“'Faugh! the claret’s corked!’ 'So it is, and very

badly corked,’ growls my lord.”

Thackeray.


THE CORK MOTH.

IT may appear to many readers a most unlikely thing that even in our sitting-rooms, on our window-panes, or in our wine-cellars we should find subjects for study in natural history, but I will try to show that there is some truth in such a statement.

We only need to be careful observers to be rewarded from time to time by finding material for thought and investigation in very unlikely places. Not having ever lived in town, I cannot tell whether the creatures I purpose to speak about would be found there, and my remarks must, therefore, apply to country-houses and their visitants. If I had been told that a certain moth existed in my wine-cellar, and that by means of its larvæ burrowing into the corks some dozens of choice old Italian wines would soon ooze away and leave nothing but half-empty bottles, I should have been very incredulous. I had never seen such an insect in the wine-cellar in the past thirty years, and knew nothing of its existence.

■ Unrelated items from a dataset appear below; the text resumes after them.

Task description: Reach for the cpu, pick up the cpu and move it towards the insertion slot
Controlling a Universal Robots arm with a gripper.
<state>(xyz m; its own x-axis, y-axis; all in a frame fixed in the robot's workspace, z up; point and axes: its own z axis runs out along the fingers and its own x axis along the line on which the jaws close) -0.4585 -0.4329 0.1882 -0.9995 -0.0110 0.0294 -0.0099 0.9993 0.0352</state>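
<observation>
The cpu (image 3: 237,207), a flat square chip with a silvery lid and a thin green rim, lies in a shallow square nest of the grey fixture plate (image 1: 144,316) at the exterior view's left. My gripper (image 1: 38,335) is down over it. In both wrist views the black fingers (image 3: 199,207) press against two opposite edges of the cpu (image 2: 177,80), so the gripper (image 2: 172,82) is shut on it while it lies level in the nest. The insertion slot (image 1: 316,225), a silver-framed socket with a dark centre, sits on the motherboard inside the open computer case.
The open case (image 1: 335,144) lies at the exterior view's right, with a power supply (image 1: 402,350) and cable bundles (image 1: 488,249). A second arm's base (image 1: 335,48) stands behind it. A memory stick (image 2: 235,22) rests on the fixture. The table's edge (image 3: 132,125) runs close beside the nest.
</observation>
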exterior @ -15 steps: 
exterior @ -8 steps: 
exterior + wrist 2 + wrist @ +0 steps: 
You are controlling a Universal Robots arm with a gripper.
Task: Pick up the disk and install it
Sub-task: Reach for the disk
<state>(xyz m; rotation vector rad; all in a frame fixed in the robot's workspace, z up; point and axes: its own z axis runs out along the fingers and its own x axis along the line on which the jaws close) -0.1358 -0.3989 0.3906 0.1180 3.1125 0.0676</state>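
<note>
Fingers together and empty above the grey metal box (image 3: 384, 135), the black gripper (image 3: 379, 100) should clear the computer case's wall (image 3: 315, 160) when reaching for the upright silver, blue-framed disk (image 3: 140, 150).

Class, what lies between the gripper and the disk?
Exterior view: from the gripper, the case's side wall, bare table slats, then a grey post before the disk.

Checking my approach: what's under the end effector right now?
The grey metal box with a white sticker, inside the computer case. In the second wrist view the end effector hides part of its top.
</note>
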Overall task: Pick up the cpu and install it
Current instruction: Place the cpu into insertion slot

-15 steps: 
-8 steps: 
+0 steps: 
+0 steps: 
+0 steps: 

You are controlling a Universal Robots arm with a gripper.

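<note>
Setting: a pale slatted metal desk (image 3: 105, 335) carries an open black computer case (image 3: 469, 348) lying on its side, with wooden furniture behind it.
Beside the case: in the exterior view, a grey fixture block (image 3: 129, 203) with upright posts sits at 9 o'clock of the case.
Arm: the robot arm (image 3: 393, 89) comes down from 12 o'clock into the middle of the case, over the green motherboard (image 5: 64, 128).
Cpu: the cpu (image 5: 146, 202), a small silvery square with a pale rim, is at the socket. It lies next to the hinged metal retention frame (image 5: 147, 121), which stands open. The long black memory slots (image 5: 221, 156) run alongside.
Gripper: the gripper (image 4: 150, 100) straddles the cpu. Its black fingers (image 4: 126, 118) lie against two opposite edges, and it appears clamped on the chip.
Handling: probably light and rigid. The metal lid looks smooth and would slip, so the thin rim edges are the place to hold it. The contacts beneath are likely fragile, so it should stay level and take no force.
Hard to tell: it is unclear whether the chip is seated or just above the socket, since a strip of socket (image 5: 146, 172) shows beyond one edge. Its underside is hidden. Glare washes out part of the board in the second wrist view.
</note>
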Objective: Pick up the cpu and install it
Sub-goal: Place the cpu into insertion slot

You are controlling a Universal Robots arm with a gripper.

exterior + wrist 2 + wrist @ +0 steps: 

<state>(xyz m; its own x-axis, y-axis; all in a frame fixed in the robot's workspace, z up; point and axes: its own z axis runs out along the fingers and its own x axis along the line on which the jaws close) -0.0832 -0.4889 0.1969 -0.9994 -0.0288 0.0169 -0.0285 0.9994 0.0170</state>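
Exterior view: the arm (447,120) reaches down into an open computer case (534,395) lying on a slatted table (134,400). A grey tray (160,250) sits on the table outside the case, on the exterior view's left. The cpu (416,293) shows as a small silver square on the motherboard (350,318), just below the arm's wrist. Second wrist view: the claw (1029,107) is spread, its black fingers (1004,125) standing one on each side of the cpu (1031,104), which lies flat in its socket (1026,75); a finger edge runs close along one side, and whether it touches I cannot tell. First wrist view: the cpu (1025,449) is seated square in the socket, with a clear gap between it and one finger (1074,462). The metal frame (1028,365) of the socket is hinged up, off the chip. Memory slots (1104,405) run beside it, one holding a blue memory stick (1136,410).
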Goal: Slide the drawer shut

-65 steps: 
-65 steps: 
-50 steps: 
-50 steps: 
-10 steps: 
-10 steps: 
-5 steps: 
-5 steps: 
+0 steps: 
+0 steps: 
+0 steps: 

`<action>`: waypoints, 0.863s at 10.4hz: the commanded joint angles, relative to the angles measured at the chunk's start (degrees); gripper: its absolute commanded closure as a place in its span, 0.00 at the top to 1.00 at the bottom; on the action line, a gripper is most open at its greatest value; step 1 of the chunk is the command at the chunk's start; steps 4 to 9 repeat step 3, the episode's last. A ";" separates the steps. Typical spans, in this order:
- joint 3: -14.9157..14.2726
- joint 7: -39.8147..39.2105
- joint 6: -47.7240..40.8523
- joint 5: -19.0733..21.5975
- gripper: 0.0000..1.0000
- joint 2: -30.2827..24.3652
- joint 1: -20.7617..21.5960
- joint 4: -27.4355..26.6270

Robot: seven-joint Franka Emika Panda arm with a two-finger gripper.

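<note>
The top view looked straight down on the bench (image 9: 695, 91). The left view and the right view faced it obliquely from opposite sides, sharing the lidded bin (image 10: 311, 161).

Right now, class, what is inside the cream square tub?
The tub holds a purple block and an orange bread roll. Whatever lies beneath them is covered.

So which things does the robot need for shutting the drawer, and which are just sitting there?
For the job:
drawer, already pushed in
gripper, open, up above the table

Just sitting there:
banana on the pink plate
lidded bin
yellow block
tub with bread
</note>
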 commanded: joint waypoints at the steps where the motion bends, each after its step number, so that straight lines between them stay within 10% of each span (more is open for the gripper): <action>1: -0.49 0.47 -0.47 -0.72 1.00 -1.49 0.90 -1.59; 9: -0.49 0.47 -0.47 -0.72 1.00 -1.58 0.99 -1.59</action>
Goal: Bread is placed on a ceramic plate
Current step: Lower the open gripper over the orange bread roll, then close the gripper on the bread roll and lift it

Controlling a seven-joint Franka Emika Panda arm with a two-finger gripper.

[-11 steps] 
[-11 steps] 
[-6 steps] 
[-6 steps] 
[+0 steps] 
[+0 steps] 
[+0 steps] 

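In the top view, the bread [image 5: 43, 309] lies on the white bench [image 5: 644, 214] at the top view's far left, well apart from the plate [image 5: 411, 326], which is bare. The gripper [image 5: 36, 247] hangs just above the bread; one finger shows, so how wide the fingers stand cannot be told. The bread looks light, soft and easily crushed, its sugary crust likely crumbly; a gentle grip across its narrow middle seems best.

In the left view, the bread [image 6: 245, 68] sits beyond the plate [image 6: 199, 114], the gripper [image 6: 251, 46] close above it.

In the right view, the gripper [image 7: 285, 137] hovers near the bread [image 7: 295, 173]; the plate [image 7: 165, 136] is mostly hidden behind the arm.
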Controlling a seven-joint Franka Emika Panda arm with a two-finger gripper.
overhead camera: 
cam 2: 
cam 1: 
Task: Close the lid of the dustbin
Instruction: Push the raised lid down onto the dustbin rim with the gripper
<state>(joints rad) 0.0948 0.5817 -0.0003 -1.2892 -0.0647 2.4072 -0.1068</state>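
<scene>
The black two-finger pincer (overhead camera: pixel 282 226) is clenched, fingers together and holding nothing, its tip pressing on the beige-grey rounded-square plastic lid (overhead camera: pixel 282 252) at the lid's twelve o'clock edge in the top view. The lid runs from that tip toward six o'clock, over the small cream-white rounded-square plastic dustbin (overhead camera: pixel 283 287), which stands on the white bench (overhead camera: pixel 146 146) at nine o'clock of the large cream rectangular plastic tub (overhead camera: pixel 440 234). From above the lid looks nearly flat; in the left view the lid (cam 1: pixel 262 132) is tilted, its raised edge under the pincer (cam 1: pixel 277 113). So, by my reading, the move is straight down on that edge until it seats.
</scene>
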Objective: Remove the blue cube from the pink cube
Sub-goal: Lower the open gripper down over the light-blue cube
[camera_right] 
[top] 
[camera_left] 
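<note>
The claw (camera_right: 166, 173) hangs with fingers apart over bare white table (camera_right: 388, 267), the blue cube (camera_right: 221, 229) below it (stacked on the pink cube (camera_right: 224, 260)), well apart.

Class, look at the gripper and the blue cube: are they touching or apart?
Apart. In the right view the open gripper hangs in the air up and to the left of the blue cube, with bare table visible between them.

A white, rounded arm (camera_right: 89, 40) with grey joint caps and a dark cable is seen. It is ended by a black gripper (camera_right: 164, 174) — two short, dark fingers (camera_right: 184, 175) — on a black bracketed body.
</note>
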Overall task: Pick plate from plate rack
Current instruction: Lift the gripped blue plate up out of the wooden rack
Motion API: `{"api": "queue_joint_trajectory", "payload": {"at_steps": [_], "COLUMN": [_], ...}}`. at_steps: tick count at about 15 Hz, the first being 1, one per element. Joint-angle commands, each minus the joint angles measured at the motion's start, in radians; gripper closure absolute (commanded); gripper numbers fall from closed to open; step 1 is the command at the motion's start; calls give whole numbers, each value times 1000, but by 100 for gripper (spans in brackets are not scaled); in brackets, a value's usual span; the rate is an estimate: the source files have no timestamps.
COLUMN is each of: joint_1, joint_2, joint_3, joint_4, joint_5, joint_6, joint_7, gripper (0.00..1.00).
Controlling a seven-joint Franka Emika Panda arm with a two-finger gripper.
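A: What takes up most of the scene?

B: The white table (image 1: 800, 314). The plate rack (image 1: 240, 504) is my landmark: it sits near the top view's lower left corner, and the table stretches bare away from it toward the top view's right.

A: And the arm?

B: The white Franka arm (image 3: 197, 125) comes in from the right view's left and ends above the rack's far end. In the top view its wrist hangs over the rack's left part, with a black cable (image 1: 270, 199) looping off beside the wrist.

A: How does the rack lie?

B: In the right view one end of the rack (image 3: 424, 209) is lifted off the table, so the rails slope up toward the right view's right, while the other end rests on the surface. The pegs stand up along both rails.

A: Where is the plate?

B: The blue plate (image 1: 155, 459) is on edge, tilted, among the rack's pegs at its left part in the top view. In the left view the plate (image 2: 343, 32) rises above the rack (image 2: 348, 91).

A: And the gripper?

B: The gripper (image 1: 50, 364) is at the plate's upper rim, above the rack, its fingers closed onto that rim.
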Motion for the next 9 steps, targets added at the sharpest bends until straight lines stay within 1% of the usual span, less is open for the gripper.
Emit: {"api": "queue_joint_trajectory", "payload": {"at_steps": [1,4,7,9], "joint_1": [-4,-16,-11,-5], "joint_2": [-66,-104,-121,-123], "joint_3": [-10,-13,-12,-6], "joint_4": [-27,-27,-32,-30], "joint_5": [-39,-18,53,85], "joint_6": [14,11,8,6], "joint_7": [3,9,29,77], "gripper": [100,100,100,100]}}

I made its acquaintance, however, in the following manner. The plate containing the daily food of my mongoose is kept on a bracket just inside the cellar stairs. A cork had lain on this bracket for some months, and had apparently become glued there, for I could not detach or lift it. On close examination I found that this cork must have a tenant of some kind, for it was surrounded by fine particles, evidently gnawed by an insect. When a light was brought I soon found that a grub had been at work mining holes and furrows in the cork, and had then spun a very strong silky texture, by which it had firmly attached the cork to the bracket. Having made its home secure, it had gone on to spin a soft, silken cradle, in which I found the culprit itself ensconced.

This may seem but a trivial thing to record, but here was a life-history being worked out in small compass, all unknown to us in our daily business, and though in this particular case no harm resulted, yet by this apparently insignificant insect, as I afterwards found out, thousands of pounds are lost every year, its larvæ boring the corks, and thus causing the leakage of valuable wine, especially old sweet wines.